# [ACTION ITEM]
In the data below, find the line containing "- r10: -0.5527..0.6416", then set down that line and every later line up to and including the line containing "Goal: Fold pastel", exactly.

>>>>>

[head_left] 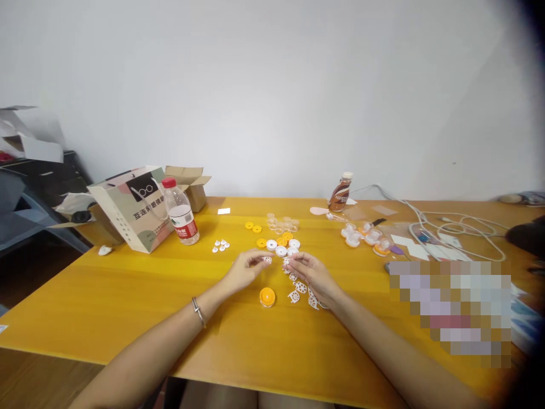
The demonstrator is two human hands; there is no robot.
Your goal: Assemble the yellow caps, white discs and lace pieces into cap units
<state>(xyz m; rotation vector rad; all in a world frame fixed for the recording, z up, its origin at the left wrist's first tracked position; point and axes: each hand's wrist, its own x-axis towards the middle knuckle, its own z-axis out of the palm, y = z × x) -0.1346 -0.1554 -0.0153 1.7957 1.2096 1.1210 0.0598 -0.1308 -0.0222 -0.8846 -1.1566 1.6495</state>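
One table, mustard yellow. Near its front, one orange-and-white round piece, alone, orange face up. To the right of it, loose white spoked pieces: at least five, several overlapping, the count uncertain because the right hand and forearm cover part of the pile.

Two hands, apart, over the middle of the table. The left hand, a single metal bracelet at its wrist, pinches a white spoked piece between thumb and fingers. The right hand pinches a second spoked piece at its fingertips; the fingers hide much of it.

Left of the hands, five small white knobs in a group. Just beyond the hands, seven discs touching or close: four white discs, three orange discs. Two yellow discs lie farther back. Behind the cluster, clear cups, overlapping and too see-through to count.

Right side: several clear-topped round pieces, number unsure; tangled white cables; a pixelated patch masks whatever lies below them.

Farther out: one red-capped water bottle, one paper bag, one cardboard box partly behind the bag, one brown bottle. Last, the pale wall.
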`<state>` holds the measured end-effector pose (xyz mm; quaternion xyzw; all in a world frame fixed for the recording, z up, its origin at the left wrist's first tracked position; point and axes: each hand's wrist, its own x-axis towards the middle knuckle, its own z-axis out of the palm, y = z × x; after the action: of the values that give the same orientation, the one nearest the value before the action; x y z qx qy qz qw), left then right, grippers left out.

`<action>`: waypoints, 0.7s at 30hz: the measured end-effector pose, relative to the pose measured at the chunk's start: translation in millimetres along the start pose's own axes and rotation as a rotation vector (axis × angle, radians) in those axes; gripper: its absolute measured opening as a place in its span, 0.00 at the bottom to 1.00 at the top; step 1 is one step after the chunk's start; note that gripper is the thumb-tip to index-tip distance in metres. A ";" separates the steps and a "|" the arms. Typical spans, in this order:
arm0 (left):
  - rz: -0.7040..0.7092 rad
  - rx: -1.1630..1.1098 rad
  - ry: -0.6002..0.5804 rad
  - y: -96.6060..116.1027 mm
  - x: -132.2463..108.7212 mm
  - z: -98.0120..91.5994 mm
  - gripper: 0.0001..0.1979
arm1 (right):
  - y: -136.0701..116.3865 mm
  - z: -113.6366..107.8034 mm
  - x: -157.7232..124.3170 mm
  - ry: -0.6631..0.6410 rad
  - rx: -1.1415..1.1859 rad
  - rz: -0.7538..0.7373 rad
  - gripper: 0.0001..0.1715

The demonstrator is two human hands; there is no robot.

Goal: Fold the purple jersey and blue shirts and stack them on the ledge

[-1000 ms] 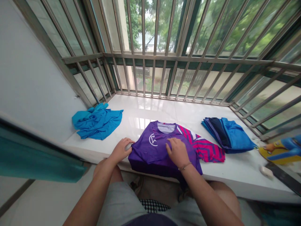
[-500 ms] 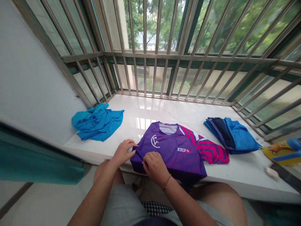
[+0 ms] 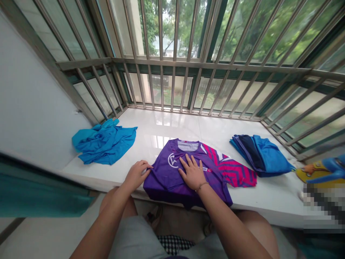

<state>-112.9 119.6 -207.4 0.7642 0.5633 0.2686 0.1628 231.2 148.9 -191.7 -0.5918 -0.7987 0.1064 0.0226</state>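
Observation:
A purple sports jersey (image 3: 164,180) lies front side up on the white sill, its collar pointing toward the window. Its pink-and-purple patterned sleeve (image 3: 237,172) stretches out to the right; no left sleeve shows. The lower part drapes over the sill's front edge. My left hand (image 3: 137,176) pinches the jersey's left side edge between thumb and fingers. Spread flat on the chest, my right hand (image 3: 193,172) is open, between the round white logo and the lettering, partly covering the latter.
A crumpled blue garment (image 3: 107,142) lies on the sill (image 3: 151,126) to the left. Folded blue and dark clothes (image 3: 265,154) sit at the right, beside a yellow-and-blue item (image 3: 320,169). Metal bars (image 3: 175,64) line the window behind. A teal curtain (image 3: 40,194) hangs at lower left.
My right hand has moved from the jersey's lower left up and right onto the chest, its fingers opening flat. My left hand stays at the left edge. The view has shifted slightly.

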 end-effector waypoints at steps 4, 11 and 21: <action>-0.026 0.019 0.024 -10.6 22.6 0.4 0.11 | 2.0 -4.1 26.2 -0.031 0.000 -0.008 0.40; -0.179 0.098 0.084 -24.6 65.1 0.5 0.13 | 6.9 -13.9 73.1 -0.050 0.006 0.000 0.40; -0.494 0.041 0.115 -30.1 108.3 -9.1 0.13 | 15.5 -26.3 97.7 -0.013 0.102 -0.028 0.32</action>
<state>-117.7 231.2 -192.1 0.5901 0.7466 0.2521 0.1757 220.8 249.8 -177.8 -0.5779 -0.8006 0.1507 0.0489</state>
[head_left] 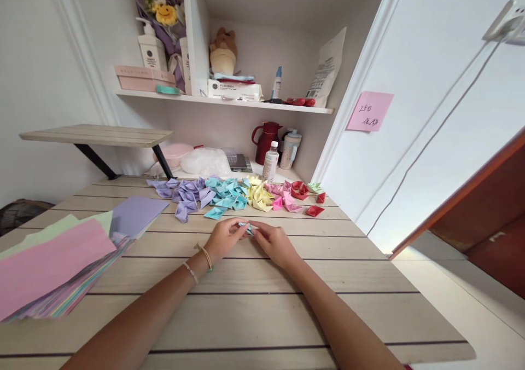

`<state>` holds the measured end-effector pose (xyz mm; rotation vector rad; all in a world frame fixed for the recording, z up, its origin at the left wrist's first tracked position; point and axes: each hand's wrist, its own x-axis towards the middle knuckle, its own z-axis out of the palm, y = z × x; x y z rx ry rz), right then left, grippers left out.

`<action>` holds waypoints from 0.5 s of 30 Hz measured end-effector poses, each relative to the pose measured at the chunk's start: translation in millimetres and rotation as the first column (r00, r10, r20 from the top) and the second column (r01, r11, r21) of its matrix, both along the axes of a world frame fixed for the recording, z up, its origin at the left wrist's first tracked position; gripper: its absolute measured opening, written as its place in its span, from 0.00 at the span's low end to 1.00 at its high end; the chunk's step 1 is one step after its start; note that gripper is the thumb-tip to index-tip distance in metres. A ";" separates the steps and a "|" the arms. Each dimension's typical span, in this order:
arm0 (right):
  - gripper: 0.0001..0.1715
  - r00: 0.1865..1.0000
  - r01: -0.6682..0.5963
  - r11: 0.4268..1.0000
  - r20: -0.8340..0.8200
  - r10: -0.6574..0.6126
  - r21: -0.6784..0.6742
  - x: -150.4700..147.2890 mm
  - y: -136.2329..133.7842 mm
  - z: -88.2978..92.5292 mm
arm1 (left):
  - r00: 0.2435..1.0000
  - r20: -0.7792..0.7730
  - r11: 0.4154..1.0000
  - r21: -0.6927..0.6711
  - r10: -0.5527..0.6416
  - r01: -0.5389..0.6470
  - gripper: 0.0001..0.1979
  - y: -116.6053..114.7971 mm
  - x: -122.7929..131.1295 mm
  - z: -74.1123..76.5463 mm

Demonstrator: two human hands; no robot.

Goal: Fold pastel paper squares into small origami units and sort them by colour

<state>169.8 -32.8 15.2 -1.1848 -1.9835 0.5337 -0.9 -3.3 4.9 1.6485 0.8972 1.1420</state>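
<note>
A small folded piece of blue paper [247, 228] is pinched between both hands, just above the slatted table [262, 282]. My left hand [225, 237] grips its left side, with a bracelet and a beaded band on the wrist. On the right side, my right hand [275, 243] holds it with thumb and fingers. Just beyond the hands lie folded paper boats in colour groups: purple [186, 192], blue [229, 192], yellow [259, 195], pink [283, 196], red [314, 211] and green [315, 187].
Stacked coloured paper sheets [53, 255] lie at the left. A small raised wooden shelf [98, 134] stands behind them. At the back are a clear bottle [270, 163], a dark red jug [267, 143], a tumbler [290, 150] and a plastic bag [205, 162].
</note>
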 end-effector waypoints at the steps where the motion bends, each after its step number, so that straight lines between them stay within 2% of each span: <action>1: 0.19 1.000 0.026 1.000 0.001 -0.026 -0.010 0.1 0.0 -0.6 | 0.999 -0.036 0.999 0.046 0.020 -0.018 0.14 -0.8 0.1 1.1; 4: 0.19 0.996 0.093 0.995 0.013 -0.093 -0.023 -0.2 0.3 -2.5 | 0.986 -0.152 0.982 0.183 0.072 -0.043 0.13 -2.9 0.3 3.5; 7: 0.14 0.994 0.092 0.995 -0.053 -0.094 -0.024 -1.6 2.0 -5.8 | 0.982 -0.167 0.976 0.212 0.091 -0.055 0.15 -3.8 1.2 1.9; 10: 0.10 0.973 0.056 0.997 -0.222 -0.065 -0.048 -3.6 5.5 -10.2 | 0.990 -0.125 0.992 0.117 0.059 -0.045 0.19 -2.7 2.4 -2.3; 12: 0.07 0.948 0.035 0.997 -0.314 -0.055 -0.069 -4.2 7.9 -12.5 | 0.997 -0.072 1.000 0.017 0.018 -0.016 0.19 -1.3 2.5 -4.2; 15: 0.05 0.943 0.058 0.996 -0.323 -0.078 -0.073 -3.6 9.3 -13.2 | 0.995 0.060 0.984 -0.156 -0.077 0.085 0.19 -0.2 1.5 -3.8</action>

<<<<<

# [WRITTEN SOLUTION]
  - r10: -0.5527..0.6416
  - r01: -0.5389..0.6470
  - gripper: 0.0001..0.1979
  - y: -116.6053..114.7971 mm
  - x: -122.7929..131.1295 mm
  - z: -74.1123..76.5463 mm

Demonstrator: two human hands; no robot.

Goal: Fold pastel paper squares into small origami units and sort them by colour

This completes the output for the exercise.